### What is being asked
An exact copy of all the data is required.

### Data supplied

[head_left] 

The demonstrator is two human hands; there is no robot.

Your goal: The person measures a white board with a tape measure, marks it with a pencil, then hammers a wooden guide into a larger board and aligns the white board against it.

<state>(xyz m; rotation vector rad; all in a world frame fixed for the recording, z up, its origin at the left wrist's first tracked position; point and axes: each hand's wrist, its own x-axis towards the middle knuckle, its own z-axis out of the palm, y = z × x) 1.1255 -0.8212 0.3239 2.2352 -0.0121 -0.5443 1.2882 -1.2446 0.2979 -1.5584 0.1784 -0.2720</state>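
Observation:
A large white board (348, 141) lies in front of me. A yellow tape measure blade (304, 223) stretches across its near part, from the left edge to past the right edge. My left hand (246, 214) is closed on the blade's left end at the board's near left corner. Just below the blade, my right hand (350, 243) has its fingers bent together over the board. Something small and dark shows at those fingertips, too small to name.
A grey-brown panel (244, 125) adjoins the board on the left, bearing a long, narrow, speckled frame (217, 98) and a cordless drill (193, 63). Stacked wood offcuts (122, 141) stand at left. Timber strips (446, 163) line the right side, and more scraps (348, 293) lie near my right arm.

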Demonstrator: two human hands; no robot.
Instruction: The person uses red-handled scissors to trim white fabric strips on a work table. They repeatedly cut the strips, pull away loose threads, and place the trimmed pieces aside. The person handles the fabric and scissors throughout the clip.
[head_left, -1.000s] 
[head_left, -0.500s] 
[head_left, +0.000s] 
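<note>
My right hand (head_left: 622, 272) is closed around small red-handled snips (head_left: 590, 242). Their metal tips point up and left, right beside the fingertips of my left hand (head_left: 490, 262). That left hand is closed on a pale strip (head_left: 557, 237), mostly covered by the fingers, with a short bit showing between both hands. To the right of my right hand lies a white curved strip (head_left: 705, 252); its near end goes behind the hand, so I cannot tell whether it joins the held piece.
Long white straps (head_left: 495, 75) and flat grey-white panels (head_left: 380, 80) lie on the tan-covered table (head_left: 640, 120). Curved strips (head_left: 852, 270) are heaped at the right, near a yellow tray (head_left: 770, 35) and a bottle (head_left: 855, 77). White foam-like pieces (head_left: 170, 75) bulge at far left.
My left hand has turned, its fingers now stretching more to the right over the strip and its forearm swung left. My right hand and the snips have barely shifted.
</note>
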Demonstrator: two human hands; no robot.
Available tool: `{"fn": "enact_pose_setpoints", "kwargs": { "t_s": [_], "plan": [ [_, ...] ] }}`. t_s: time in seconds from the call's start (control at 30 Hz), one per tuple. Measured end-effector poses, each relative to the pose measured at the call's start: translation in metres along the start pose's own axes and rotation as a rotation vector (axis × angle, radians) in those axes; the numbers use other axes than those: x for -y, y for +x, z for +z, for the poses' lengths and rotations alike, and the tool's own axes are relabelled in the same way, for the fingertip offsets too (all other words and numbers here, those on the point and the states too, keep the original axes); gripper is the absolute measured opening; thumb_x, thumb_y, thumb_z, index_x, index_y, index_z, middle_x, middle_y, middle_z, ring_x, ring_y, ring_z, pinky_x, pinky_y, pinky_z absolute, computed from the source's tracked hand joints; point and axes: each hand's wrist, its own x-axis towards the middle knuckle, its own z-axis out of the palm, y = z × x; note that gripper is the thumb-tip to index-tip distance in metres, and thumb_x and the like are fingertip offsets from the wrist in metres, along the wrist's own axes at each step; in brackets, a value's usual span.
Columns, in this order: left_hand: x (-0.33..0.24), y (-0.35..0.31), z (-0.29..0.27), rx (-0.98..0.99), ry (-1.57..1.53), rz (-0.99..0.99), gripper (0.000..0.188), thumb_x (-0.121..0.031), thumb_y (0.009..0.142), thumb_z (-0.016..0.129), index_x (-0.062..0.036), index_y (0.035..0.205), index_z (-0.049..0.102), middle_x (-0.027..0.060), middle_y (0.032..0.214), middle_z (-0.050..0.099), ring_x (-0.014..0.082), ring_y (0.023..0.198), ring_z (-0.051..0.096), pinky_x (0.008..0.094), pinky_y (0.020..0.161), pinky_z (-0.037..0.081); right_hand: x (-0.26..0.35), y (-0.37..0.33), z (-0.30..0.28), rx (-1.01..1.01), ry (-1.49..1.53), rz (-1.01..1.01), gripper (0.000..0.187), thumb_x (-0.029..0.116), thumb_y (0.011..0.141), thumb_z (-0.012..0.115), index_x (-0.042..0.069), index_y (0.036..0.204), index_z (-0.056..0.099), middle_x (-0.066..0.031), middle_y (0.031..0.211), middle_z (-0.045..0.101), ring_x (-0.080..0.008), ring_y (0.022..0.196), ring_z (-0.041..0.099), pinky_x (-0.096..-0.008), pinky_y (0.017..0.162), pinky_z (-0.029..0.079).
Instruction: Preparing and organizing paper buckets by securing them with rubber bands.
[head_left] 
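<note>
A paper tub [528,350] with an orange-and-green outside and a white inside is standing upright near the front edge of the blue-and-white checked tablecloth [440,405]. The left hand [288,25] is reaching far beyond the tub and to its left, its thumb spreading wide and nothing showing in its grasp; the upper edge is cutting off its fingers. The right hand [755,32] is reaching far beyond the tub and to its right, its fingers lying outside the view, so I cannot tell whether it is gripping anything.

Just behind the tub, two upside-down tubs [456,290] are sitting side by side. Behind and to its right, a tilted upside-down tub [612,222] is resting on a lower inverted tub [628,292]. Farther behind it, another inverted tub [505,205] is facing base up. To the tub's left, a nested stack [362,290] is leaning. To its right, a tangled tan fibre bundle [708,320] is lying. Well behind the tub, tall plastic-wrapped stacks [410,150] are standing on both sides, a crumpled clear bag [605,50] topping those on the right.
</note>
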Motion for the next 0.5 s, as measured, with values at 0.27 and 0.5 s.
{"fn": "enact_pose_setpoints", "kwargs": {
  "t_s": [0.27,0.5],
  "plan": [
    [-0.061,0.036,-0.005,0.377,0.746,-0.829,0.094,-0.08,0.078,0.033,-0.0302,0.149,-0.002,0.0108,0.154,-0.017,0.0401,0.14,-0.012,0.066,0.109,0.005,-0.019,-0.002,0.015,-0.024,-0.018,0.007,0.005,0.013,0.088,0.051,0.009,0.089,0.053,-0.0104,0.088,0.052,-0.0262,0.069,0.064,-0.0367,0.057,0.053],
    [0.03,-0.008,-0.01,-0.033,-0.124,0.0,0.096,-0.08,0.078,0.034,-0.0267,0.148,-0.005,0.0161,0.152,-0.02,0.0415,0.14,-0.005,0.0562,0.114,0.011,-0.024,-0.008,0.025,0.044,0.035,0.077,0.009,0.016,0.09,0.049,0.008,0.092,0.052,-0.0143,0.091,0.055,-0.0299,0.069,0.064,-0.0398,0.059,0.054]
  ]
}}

### Output below
[head_left] 

The demonstrator is two human hands; there is no robot.

Your goal: The person measures a white board with a tape measure, marks it with a pencil, then hammers a wooden guide into a larger board and aligns the white board against it.

<state>(xyz m; rotation vector rad; all in a world frame fixed for the recording, z up, its origin at the left wrist's first tracked position; point and axes: each hand's wrist, its own x-axis towards the middle knuckle, its own z-axis out of the palm, y = z × x) 1.1255 -0.8212 0.3239 2.2352 -0.0121 -0.5443 1.2882 -1.2446 0.2979 -1.5584 0.1784 -0.2720</state>
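Observation:
A large white board (348, 141) lies in front of me. A yellow tape measure blade (304, 223) stretches across its near part, from the left edge to past the right edge. My left hand (246, 214) is closed on the blade's left end at the board's near left corner. Just below the blade, my right hand (350, 243) has its fingers bent together over the board. Something small and dark shows at those fingertips, too small to name.
A grey-brown panel (244, 125) adjoins the board on the left, bearing a long, narrow, speckled frame (217, 98) and a cordless drill (193, 63). Stacked wood offcuts (122, 141) stand at left. Timber strips (446, 163) line the right side, and more scraps (348, 293) lie near my right arm.
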
Demonstrator: two human hands; no robot.
Instruction: The person uses red-handled scissors to trim white fabric strips on a work table. They repeatedly cut the strips, pull away loose threads, and place the trimmed pieces aside. The person handles the fabric and scissors throughout the clip.
[head_left, -1.000s] 
[head_left, -0.500s] 
[head_left, +0.000s] 
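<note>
My right hand (head_left: 622, 272) is closed around small red-handled snips (head_left: 590, 242). Their metal tips point up and left, right beside the fingertips of my left hand (head_left: 490, 262). That left hand is closed on a pale strip (head_left: 557, 237), mostly covered by the fingers, with a short bit showing between both hands. To the right of my right hand lies a white curved strip (head_left: 705, 252); its near end goes behind the hand, so I cannot tell whether it joins the held piece.
Long white straps (head_left: 495, 75) and flat grey-white panels (head_left: 380, 80) lie on the tan-covered table (head_left: 640, 120). Curved strips (head_left: 852, 270) are heaped at the right, near a yellow tray (head_left: 770, 35) and a bottle (head_left: 855, 77). White foam-like pieces (head_left: 170, 75) bulge at far left.
My left hand has turned, its fingers now stretching more to the right over the strip and its forearm swung left. My right hand and the snips have barely shifted.
</note>
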Demonstrator: two human hands; no robot.
Available tool: `{"fn": "enact_pose_setpoints", "kwargs": { "t_s": [_], "plan": [ [_, ...] ] }}`. t_s: time in seconds from the call's start (control at 30 Hz), one per tuple. Measured end-effector poses, each relative to the pose measured at the call's start: translation in metres along the start pose's own axes and rotation as a rotation vector (axis × angle, radians) in those axes; the numbers use other axes than those: x for -y, y for +x, z for +z, for the poses' lengths and rotations alike, and the tool's own axes are relabelled in the same way, for the fingertip offsets too (all other words and numbers here, those on the point and the states too, keep the original axes); gripper is the absolute measured opening; thumb_x, thumb_y, thumb_z, index_x, index_y, index_z, middle_x, middle_y, middle_z, ring_x, ring_y, ring_z, pinky_x, pinky_y, pinky_z absolute, computed from the source's tracked hand joints; point and axes: each hand's wrist, its own x-axis towards the middle knuckle, its own z-axis out of the palm, y = z × x; note that gripper is the thumb-tip to index-tip distance in metres, and thumb_x and the like are fingertip offsets from the wrist in metres, along the wrist's own axes at each step; in brackets, a value's usual span.
Columns, in this order: left_hand: x (-0.33..0.24), y (-0.35..0.31), z (-0.29..0.27), rx (-0.98..0.99), ry (-1.57..1.53), rz (-0.99..0.99), gripper (0.000..0.188), thumb_x (-0.121..0.031), thumb_y (0.009..0.142), thumb_z (-0.016..0.129), index_x (-0.062..0.036), index_y (0.035..0.205), index_z (-0.049..0.102), middle_x (-0.027..0.060), middle_y (0.032..0.214), middle_z (-0.050..0.099), ring_x (-0.014..0.082), ring_y (0.023..0.198), ring_z (-0.051..0.096), pinky_x (0.008..0.094), pinky_y (0.020..0.161), pinky_z (-0.037..0.081); right_hand: x (-0.26..0.35), y (-0.37..0.33), z (-0.30..0.28), rx (-1.01..1.01), ry (-1.49..1.53), rz (-1.01..1.01), gripper (0.000..0.187), thumb_x (-0.029..0.116), thumb_y (0.011..0.141), thumb_z (-0.012..0.115), index_x (-0.042..0.069), index_y (0.036..0.204), index_z (-0.056..0.099), middle_x (-0.066..0.031), middle_y (0.031..0.211), middle_z (-0.045..0.101), ring_x (-0.080..0.008), ring_y (0.022..0.196), ring_z (-0.041..0.099), pinky_x (-0.096..-0.008), pinky_y (0.017..0.162), pinky_z (-0.029..0.079).
Instruction: Preparing and organizing paper buckets by securing them with rubber bands.
[head_left] 
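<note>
A paper tub [528,350] with an orange-and-green outside and a white inside is standing upright near the front edge of the blue-and-white checked tablecloth [440,405]. The left hand [288,25] is reaching far beyond the tub and to its left, its thumb spreading wide and nothing showing in its grasp; the upper edge is cutting off its fingers. The right hand [755,32] is reaching far beyond the tub and to its right, its fingers lying outside the view, so I cannot tell whether it is gripping anything.

Just behind the tub, two upside-down tubs [456,290] are sitting side by side. Behind and to its right, a tilted upside-down tub [612,222] is resting on a lower inverted tub [628,292]. Farther behind it, another inverted tub [505,205] is facing base up. To the tub's left, a nested stack [362,290] is leaning. To its right, a tangled tan fibre bundle [708,320] is lying. Well behind the tub, tall plastic-wrapped stacks [410,150] are standing on both sides, a crumpled clear bag [605,50] topping those on the right.
</note>
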Motion for the next 0.5 s, as measured, with values at 0.27 and 0.5 s.
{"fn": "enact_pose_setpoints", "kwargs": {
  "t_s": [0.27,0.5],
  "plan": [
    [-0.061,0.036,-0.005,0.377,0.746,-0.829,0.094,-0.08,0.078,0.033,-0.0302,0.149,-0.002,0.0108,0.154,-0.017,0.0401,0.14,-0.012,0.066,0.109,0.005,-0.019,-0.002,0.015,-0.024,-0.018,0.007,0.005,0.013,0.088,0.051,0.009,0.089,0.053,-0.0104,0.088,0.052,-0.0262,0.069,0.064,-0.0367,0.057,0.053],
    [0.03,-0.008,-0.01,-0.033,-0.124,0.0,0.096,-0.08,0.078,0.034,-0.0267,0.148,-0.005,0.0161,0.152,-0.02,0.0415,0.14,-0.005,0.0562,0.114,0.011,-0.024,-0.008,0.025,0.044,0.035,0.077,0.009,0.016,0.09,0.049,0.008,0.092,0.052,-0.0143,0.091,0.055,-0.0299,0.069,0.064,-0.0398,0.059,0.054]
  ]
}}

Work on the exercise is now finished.